Although the x86 architecture has hogged the virtualization spotlight, it’s hardly the only virtualization option out there. Mainframes have been virtualizing without fanfare for decades, and presumably vendors in that space are looking to capitalize on this growing trend. With HP’s commitment to its Integrity line and IBM’s mainframes alive and well, expect to see Big Iron riding the wave, with logical partitioning for RISC-based systems marketed even more heavily as an option for high-end mission-critical computing needs.

It’s been less than a decade since virtualization came to the x86 space. Although some analysts argue that the technology’s actual penetration is as low as 5 percent, awareness certainly isn’t, and vendors are savvy to the zeitgeist.

As recently as three years ago, vendors that sold clustering tools bristled when the “V” word was mentioned in reference to their products. In the past few months, the term “reverse virtualization” has begun to surface even though the products’ function and design have not changed.

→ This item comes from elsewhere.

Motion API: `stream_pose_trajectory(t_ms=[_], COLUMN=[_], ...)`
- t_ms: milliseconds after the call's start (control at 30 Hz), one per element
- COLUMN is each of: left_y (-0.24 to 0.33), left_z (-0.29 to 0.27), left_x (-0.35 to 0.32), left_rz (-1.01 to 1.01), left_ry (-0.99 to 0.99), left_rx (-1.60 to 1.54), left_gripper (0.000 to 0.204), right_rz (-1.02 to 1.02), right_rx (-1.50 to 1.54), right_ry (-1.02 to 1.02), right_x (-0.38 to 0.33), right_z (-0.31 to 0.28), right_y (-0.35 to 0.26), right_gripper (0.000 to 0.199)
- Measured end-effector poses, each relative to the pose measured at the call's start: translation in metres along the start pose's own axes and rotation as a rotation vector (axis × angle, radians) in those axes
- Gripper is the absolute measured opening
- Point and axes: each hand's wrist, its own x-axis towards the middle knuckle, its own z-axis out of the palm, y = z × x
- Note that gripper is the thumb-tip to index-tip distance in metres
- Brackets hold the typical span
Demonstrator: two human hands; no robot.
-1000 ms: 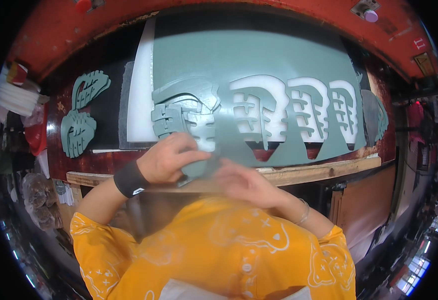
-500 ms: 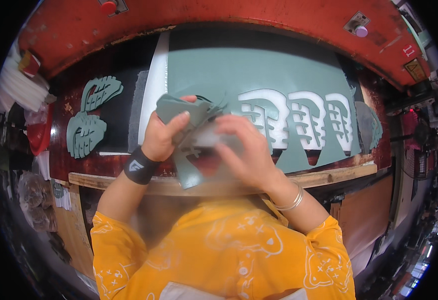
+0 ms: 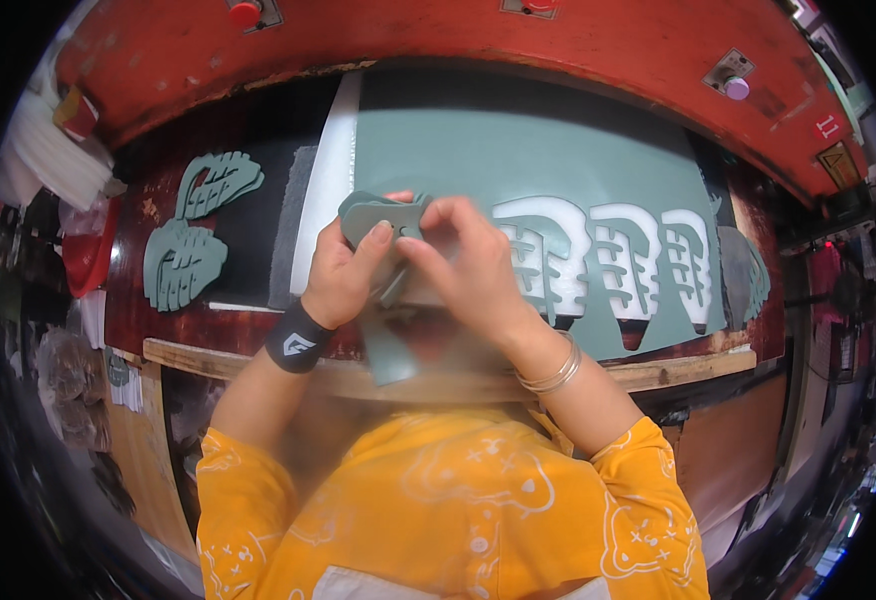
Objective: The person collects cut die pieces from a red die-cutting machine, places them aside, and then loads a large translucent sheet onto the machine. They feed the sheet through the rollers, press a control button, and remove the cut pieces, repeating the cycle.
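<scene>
"How many green pieces (image 3: 370,219) are in the left hand (image 3: 343,270)?"

"Can't tell; they overlap, and most of that hand's fingers are hidden behind them."

"And the right hand (image 3: 473,265)?"

"Blurred. Whether its fingertips touch the pieces is unclear, and it covers part of the green sheet (image 3: 518,120)."

"Below the 2 hands?"

"A green flap (image 3: 390,355), smeared, its upper end hard to make out."

"Anything cut off?"

"The red machine (image 3: 408,50) at the top edge, the yellow shirt (image 3: 458,480) at the bottom. The clutter (image 3: 863,400) along the right rim is too dim and small to identify."
</scene>
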Motion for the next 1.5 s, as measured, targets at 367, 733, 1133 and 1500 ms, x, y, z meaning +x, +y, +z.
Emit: stream_pose_trajectory(t_ms=[367, 733, 1133, 1500], left_y=[0.047, 0.197, 0.091, 0.175], left_z=[-0.083, -0.243, -0.306, -0.182], left_x=[0.045, -0.014, 0.038, 0.015], left_rz=[0.047, 0.227, 0.275, 0.132], left_ry=[0.314, 0.561, 1.011, 0.481], left_rx=[-0.642, -0.213, 1.171, 0.08], left_gripper=[0.044, 0.035, 0.047, 0.034], right_rz=[-0.063, -0.052, -0.26, -0.239], right_rx=[-0.16, -0.105, -0.225, -0.128], right_ry=[-0.417, -0.405, -0.393, -0.256], right_x=[-0.045, -0.037, -0.04, 0.022], right_z=[-0.035, -0.032, -0.019, -0.04], right_y=[0.031, 0.021, 0.019, -0.029], right_gripper=[0.012, 0.008, 0.014, 0.041])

Although increased awareness is generally a good thing, one downside to such a “no publicity is bad publicity” philosophy is it becomes easy to dilute meaning. As traditional ISVs deliver products that “optimize” for virtualization or release “virtual offerings” it will be more critical than ever to look beyond buzzwords and be sure that what the product does is indeed fine-tuned for the virtualized infrastructure in your organization.

Amy Newman is the managing editor of ServerWatch. She has been following the virtualization space since 2001.